The leftist ideology is infectious. “Something for nothing” is a popular gimmick. Leftist preach “equality” but work hard to make sure their own lives are “above average”. There is a serious problem growing across Western democracies, and they risk following Venezuela down the rabbit hole of Communism. Think it can’t happen? Here’s a photo of the streets of Philadelphia a few weeks ago.
Ontario’s health care problems will pale to insignificance if the leftist movements in Canada and United States gain momentum and a civil war erupts. Kamala Harris, the Democratic nominee is farther left than Bernie Sanders. Big Tech is already censoring free speech. Run a Google Search for Donald Trump and the search engine will return articles about Harris, not Trump. Try the same thing with Meta’s AI engine, and get the same result. Ask “Alexa” if you should vote for Trump and get a response that denies entering a political debate but ask if you should vote for Harris and get a lot of reasons why you should (at least until recently when that “bug” was “fixed”).
I ran a Google search for the latest news about Donald Trump entering only “donald trump news”.
Here’s the search return. Notice there are three photos of Harris and none of Trump.
We live in a world where socialists have the inside track in U.S.A. and in Canadian schools and universities. The march towards authoritarian socialism is well underway and will succeed if we don’t wake up and vote to curb its success.

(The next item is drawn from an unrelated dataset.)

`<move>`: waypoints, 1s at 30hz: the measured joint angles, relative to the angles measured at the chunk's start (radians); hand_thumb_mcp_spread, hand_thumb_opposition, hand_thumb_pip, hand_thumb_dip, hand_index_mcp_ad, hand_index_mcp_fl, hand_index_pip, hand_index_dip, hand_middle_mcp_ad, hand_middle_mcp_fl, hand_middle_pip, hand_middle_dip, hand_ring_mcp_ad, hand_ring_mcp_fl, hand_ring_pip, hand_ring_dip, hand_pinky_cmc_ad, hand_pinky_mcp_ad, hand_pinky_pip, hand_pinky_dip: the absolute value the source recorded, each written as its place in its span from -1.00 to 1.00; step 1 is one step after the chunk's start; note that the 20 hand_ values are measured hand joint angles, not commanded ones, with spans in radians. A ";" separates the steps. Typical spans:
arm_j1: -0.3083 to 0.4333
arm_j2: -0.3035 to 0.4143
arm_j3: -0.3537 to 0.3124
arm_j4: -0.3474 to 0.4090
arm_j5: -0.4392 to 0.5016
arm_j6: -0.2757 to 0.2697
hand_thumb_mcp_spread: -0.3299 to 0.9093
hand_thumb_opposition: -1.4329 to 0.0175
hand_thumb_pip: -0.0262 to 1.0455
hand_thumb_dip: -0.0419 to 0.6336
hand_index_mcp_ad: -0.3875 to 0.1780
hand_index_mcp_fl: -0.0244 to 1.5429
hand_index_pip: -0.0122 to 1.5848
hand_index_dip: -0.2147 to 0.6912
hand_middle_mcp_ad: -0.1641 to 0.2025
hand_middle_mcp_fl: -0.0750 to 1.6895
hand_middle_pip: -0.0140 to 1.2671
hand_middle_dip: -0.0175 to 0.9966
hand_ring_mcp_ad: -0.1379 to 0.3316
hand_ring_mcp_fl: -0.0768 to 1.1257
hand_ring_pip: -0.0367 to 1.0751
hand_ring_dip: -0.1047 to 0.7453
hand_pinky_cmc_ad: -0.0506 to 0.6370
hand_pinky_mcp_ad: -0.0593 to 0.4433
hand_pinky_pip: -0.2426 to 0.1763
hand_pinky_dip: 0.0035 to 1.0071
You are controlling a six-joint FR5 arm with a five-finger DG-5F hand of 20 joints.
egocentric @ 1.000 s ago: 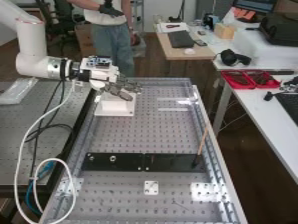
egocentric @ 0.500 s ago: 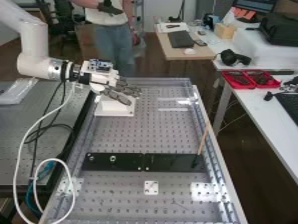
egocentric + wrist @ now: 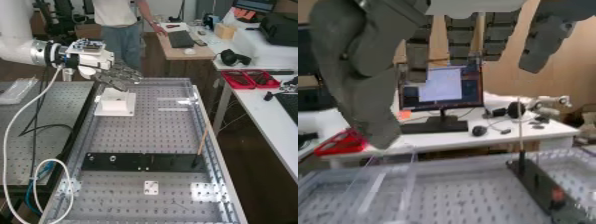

Healthcare is bankrupting the entire country. It is a favorite location for bureaucracy to grow and thrive. The number of bureaucrats to health providers ie doctors and nurses, has exploded over the last three decades. Time to reverse that trend.
Dr. Chris Keefer a Ontario doctor who does the decouple nuclear electricity podcast has mention a number of times that just slightly behind the medical cost in the Ontario budget are subsidies mandated to cover the onerous solar/wind contracts signed by the McGinty govt. fwiw I moved and can’t get a doctor where I moved to, so I have kept my doctor who is 300km away rather than have no doctor.